TASK STATEMENT.
Copy out exactly the stretch of the listing below that begins at the line containing "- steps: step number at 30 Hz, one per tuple" and ends at the line containing "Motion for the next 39", and copy nothing outside it.

INPUT RECORDS.
-- Opening Marker --

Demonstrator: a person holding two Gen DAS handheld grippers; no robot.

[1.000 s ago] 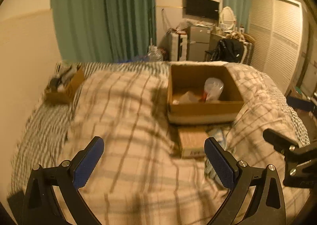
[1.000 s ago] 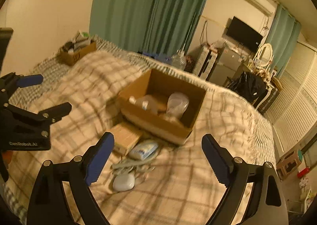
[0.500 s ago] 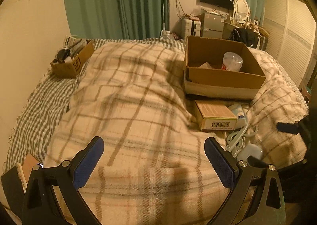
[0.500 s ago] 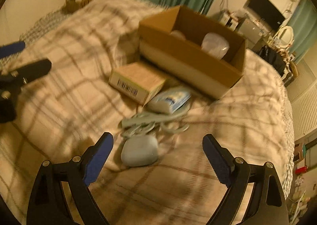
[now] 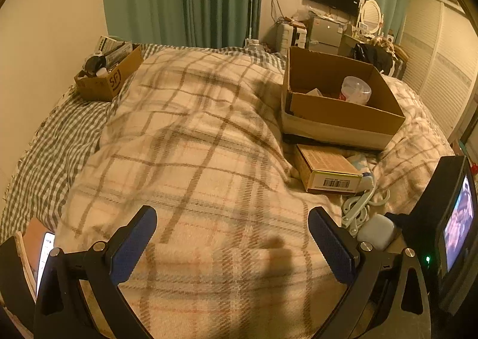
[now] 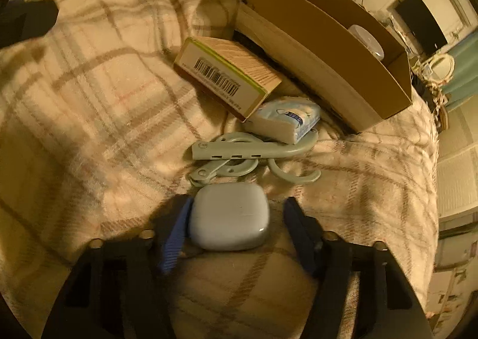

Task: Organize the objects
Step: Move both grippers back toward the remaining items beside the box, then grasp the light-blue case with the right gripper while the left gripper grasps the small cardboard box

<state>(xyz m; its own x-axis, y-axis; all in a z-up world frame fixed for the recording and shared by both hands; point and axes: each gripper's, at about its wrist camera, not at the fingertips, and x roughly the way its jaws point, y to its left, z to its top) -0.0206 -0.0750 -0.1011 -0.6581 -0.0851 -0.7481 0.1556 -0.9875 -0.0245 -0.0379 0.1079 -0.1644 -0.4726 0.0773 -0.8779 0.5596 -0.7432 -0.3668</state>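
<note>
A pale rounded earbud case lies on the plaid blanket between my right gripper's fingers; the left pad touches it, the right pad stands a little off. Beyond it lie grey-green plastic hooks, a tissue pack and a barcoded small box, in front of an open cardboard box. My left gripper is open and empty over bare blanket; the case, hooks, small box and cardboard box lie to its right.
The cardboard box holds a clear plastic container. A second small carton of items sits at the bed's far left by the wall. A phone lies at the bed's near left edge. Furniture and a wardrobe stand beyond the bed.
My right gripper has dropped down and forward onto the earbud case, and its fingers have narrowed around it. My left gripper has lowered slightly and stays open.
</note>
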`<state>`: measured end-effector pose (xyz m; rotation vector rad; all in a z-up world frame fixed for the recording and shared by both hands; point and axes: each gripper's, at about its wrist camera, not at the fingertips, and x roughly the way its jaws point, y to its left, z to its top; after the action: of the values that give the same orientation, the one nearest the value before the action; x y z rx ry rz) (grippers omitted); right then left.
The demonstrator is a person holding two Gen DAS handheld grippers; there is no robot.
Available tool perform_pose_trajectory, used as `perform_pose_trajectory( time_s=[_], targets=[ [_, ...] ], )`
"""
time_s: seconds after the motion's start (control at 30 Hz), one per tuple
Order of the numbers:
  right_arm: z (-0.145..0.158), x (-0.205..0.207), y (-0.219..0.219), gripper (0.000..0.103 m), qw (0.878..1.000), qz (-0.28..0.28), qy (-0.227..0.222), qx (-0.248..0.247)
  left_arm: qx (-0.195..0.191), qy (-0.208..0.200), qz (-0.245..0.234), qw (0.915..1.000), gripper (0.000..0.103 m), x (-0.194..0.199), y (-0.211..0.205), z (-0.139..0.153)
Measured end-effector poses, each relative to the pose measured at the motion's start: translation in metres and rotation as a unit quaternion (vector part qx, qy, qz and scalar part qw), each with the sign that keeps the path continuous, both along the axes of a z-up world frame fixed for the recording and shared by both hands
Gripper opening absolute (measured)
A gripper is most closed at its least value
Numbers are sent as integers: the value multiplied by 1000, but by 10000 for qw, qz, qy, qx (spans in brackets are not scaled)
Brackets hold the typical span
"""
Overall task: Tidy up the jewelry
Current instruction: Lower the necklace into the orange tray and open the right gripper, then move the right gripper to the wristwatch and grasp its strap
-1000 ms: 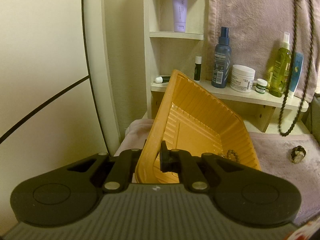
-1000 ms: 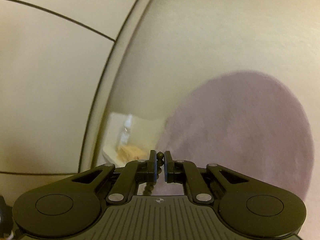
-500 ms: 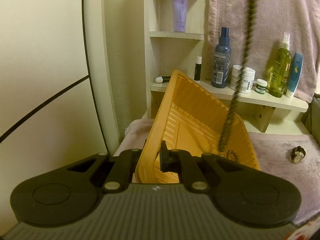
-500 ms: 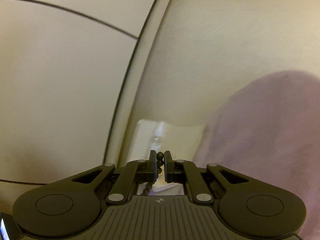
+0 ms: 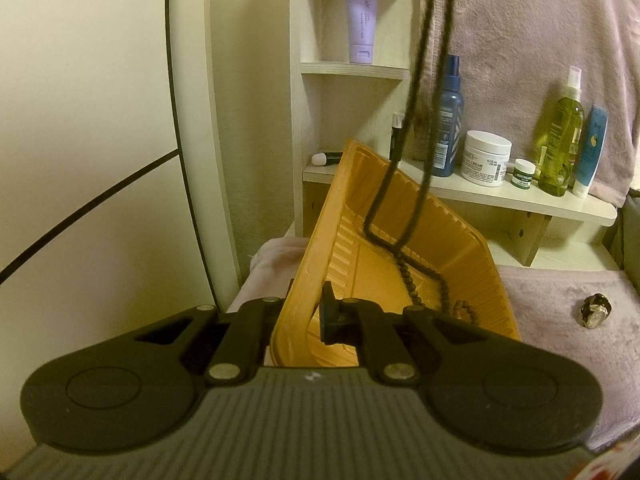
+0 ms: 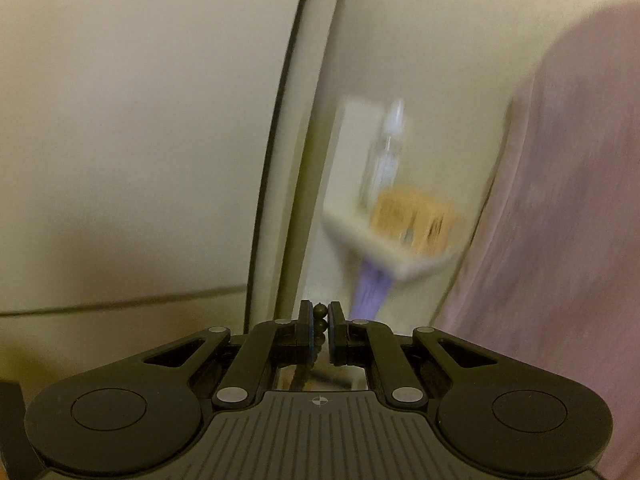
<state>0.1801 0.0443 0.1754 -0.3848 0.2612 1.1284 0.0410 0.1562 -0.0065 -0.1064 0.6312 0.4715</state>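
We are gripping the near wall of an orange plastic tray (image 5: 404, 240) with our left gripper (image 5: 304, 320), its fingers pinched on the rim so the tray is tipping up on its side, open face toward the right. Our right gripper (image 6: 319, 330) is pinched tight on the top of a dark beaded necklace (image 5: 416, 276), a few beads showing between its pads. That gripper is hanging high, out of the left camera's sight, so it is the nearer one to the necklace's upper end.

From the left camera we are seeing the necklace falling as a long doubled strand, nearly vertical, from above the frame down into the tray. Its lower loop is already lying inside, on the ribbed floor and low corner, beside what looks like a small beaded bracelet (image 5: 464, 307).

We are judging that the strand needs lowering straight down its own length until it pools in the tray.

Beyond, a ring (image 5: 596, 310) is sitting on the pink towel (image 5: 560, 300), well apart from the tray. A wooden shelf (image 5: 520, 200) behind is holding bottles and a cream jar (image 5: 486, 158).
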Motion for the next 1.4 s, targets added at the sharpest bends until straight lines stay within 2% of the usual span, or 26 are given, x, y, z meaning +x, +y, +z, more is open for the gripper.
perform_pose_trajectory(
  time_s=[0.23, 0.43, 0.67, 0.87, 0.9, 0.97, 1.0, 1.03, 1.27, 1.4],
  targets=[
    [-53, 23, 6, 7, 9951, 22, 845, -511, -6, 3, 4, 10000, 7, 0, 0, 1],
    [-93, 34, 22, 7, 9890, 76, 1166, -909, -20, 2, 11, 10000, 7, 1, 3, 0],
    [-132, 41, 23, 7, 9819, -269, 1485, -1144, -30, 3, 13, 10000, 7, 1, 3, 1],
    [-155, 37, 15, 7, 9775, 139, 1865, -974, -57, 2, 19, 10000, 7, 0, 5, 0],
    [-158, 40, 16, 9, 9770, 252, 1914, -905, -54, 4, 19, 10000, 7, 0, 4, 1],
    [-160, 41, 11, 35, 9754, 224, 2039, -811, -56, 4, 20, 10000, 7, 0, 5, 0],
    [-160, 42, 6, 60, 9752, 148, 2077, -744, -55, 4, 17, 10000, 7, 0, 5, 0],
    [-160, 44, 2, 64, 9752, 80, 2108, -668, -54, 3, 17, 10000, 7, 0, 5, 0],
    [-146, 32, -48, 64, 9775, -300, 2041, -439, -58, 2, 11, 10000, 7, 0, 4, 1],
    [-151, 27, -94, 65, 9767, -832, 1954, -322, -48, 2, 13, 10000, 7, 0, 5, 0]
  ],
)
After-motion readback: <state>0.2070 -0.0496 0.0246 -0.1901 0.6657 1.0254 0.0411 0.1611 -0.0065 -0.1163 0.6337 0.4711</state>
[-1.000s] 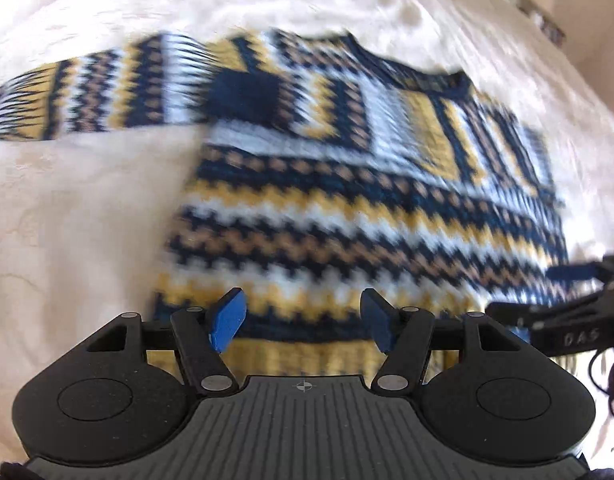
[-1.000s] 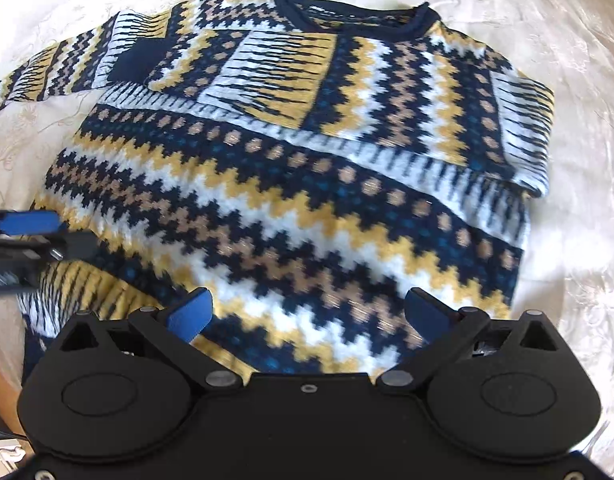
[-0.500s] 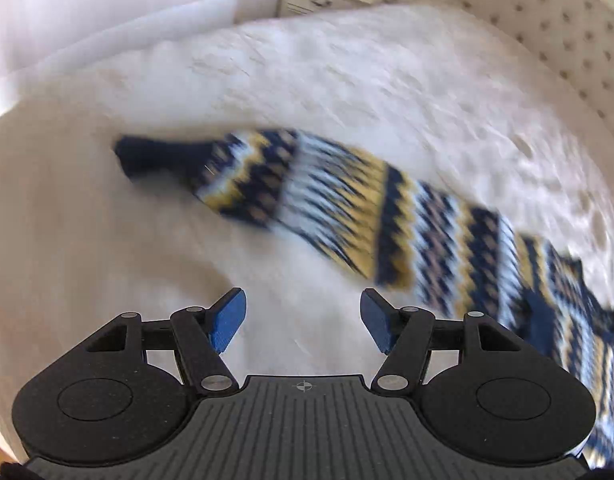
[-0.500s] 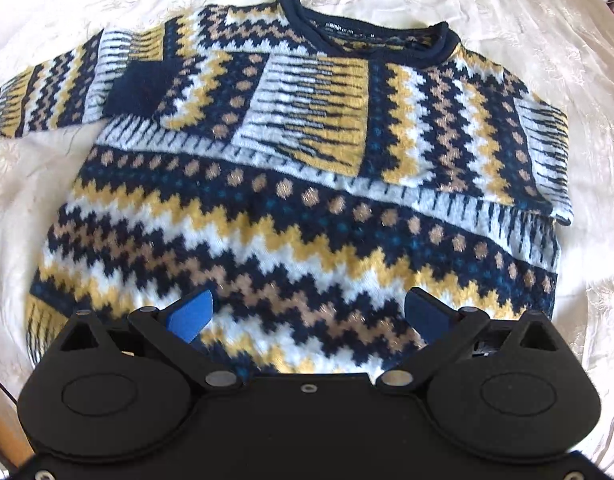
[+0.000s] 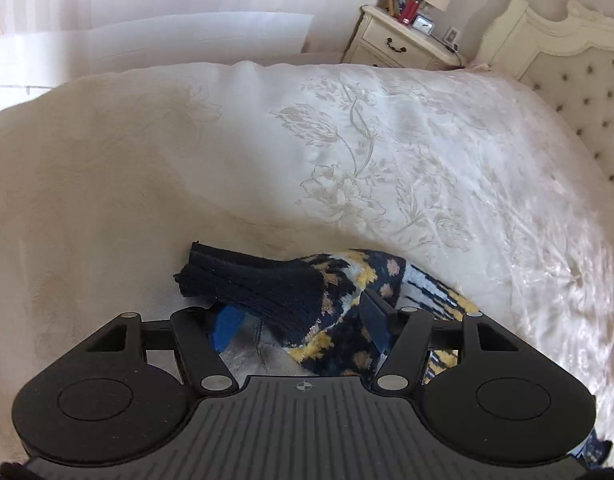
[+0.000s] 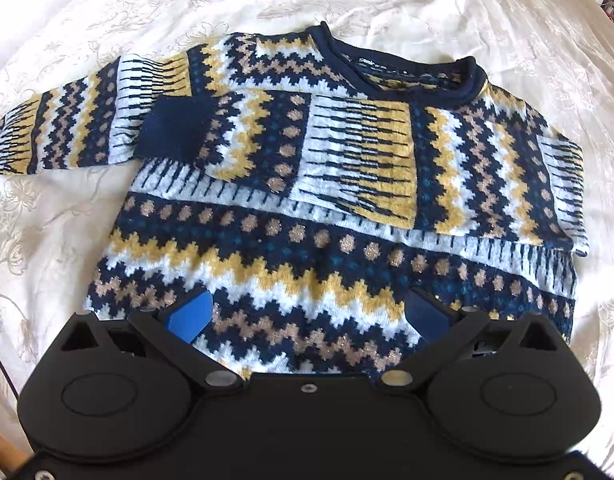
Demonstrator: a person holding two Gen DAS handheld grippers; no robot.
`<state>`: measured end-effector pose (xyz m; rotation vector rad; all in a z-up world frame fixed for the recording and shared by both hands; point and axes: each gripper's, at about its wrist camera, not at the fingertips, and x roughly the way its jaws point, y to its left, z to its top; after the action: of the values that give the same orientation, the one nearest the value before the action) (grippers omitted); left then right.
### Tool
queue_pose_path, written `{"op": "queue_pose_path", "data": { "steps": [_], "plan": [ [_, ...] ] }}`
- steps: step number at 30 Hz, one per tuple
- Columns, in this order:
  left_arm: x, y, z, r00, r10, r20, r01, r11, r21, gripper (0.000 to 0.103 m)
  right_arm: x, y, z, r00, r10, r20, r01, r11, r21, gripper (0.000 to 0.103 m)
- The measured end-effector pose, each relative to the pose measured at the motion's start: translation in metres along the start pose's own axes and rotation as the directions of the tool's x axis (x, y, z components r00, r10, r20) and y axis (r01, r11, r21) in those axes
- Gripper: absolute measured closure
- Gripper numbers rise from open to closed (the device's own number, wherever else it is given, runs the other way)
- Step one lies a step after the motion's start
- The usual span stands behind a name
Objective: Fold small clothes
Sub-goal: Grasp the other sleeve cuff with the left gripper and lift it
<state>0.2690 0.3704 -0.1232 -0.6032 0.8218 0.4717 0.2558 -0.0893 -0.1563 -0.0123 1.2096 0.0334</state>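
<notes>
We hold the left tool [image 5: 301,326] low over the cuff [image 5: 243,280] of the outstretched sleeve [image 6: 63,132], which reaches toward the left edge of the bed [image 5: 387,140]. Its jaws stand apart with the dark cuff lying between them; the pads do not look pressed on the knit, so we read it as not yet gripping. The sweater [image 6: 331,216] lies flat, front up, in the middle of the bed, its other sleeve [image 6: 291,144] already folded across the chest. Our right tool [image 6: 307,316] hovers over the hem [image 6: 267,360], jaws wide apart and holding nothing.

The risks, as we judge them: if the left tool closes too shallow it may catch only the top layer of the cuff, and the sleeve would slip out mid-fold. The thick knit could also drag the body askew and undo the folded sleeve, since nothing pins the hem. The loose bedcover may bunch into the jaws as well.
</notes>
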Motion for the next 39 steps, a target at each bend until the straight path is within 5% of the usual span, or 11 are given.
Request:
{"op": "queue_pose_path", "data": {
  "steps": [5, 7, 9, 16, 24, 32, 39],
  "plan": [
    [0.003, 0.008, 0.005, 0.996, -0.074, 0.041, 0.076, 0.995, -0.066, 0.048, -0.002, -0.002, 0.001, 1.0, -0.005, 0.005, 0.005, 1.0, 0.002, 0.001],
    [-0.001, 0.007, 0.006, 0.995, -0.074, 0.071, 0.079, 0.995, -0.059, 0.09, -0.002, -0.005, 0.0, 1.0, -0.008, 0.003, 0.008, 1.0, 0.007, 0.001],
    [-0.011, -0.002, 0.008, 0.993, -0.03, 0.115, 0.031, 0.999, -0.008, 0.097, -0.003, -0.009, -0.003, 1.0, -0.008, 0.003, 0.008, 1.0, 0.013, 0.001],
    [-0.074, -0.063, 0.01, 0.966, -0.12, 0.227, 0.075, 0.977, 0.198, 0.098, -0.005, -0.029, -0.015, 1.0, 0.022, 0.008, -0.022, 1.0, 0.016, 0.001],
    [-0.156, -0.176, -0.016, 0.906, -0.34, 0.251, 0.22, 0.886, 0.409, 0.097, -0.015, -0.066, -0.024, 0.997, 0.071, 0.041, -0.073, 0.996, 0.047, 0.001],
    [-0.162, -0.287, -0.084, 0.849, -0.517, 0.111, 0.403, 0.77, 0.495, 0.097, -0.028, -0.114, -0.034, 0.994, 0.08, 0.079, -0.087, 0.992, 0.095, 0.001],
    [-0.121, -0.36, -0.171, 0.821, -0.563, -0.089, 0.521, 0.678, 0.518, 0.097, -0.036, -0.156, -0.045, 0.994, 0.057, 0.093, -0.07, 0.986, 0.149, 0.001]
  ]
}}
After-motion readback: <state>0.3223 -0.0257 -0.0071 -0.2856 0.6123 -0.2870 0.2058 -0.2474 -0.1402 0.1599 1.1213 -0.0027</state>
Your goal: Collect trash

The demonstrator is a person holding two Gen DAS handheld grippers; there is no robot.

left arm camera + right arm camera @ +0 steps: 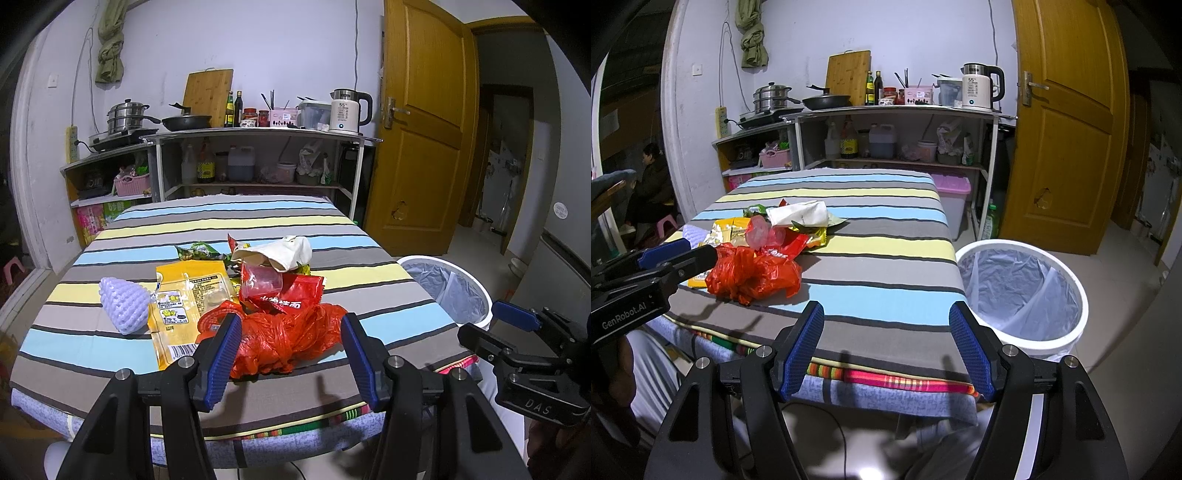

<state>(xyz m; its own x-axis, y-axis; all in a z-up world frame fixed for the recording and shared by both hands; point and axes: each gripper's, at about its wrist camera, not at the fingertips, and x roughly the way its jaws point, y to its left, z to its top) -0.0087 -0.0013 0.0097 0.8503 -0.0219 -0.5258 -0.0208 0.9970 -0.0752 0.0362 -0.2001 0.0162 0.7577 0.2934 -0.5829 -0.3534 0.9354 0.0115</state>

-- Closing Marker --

TASK RESULT.
- steps: step number at 30 Hz, one per tuple
- Columns, in this order:
  left_arm: x, y, z, r00, r10, r20, r01, r11, r21, gripper (0.000 to 0.103 m)
  right_arm: x, y, z, r00, r10, r20, r01, r11, r21, gripper (0.000 to 0.103 m)
- The measured end-effector pose, each relative to the pose measured at the motion's start: translation in metres along the start pose's own axes and rotation as the directions of the tool's x axis (x, y, z components r00, r10, r20) and y axis (r01, r11, r21) in those axes
- Gripper: absolute measured closure
- Gripper numbers rise from open to closed (the device's own number, wherever else it is given, runs the other way)
- Step one lies a step after the motion's start
- The usual span stands behind a name
Objective: Fold small clothes
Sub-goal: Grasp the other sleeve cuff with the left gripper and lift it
<state>0.2690 0.3704 -0.1232 -0.6032 0.8218 0.4717 0.2558 -0.0893 -0.1563 -0.0123 1.2096 0.0334</state>
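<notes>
We hold the left tool [image 5: 301,326] low over the cuff [image 5: 243,280] of the outstretched sleeve [image 6: 63,132], which reaches toward the left edge of the bed [image 5: 387,140]. Its jaws stand apart with the dark cuff lying between them; the pads do not look pressed on the knit, so we read it as not yet gripping. The sweater [image 6: 331,216] lies flat, front up, in the middle of the bed, its other sleeve [image 6: 291,144] already folded across the chest. Our right tool [image 6: 307,316] hovers over the hem [image 6: 267,360], jaws wide apart and holding nothing.

The risks, as we judge them: if the left tool closes too shallow it may catch only the top layer of the cuff, and the sleeve would slip out mid-fold. The thick knit could also drag the body askew and undo the folded sleeve, since nothing pins the hem. The loose bedcover may bunch into the jaws as well.
</notes>
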Motion for the next 39 steps, a target at each bend until the straight path is within 5% of the usual span, or 11 are given.

There's no more to the output.